Question

show that the integral is 0

Answer 1

\[\large \color{green}{\int_0^1\sqrt[m]{1-x^n}-\sqrt[n]{1-x^m}dx} \]

Answer 2

\[m<n\]

Answer 3

the original question is \[m=3,n=7\]

Answer 4

i think you could start like this\[\int\limits_{0}^{1}(1-x ^{7})^{1/3}dx - \int\limits_{0}^{1}(1-x ^{3})^{1/7}dx\]
then you'll get
\[ \left[ \frac{ (1-x ^{7})^{4/3} }{ 4/3}\frac{ 1 }{ -7x ^{6} }\right]_{0}^{1}\] - \[ \left[ \frac{ (1-x ^{3})^{8/7} }{ 8/7}\frac{ 1 }{ -3x ^{2} }\right]_{0}^{1}\]

i dont know if this is right.... but i think you should try changing the limits before integrating because if you don't, you'll get a zero in the denominator.... which is like a mathematical catastrophe :O

Answer 5

i know there was a way to change the limits before integrating it... i 'll try to remember it...

Answer 6

oh you can do this,
change the limits according to the property\[\int\limits_{-a}^{a} f(x) dx = 2 \int\limits_{0}^{a} f(x) dx \]
therefore,

\[\int\limits_{0}^{a} f(x) dx = \frac{ 1 }{ 2 } \int\limits_{-a}^{a} f(x) dx \]
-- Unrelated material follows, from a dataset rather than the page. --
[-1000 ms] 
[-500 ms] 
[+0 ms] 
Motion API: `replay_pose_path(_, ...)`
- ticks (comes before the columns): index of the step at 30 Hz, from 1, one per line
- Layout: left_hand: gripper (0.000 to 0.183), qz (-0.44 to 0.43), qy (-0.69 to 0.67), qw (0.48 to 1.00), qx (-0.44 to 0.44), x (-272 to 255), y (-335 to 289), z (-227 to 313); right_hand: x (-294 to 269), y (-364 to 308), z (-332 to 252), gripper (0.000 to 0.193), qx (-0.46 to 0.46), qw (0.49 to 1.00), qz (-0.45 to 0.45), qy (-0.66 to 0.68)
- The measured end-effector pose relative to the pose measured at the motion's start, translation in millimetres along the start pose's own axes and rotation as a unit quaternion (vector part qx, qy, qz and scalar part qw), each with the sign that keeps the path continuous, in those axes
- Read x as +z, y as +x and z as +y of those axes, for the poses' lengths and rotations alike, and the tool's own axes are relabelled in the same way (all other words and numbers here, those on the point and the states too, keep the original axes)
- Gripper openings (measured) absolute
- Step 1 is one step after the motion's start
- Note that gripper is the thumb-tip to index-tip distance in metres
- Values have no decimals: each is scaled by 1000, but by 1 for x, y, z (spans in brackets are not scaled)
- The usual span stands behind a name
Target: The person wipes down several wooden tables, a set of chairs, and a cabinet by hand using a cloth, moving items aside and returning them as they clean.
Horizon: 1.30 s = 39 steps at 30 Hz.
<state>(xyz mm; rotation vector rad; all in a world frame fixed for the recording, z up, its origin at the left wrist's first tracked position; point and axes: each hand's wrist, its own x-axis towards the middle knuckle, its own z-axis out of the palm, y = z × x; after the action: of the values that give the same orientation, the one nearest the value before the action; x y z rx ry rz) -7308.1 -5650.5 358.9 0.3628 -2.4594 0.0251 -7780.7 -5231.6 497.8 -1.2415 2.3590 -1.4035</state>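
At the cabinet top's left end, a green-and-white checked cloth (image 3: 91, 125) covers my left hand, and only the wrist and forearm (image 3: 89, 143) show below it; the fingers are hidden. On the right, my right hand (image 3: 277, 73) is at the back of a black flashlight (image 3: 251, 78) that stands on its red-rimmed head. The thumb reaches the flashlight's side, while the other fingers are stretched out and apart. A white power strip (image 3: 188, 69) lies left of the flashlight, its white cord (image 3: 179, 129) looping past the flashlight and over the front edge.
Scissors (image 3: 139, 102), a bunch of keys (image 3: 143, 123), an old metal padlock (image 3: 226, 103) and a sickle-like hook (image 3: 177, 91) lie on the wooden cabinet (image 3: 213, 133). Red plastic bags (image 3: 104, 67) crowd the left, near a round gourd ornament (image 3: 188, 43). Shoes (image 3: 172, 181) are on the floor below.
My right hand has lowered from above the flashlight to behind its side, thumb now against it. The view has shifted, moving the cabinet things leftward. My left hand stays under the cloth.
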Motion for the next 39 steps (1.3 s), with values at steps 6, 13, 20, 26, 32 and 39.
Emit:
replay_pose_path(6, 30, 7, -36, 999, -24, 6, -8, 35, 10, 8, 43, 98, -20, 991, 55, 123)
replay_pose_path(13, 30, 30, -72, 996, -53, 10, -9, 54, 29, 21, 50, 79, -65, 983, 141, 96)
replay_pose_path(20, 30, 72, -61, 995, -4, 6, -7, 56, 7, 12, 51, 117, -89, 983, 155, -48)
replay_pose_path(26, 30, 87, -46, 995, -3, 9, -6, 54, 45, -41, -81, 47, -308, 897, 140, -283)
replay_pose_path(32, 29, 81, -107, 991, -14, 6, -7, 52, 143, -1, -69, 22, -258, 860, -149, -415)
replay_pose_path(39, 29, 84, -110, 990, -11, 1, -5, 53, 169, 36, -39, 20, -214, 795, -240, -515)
then you can integrate it the way i did and substitute -1 and 1 as the limits

Answer 7

doing that will get you zero.... probably..

Answer 8

make a substitution
\[y=\sqrt[m]{1-x^n},y'=-\frac{n}{m}(1-x^n)^{\frac{1}{m}-1}=-\frac{n}{m}y^{1-m}dx\]

\[\int _0^1\sqrt[n]{1-x^m}dx=-\frac{m}{n}\int_1^0 y(y^{m-1})dy=-\frac{m}{n}\int_1^0 y^mdy =\frac{m}{n}\int_0^1 y^mdy \]
by symmetry

\[I=\frac{n}{m} \int_0^1 y^m-\frac{m}{n}\int_0^1 y^n dy\]
\[=\frac{n}{m(m+1)}y^{m+1}-\frac{n}{m(n+1)} y^{n+1}\Large |_0^1\\=\frac{n}{m(m+1)}-\frac{m}{n(n+1)}\]

Answer 9

we also notice that \[y^n=1-x^m,y^m=1-x^n\\\implies \sqrt[n]{1-x^m}=\sqrt[m]{1-x^n}\]

Answer 10

whoa..... okayyyy. i just discovered im a real n00b when it comes to integration.. :)

Answer 11

i cus say the above is enough to prove the statement since if \[f(x)=\sqrt[m]{1-x^n},f^{-1}(x)=\sqrt[n]{1-x^m}\]
so maybe we should consider\[\int f(x)-\int f^{-1}(x)\]

Answer 12

but wierd thing is it doesnt give zero but some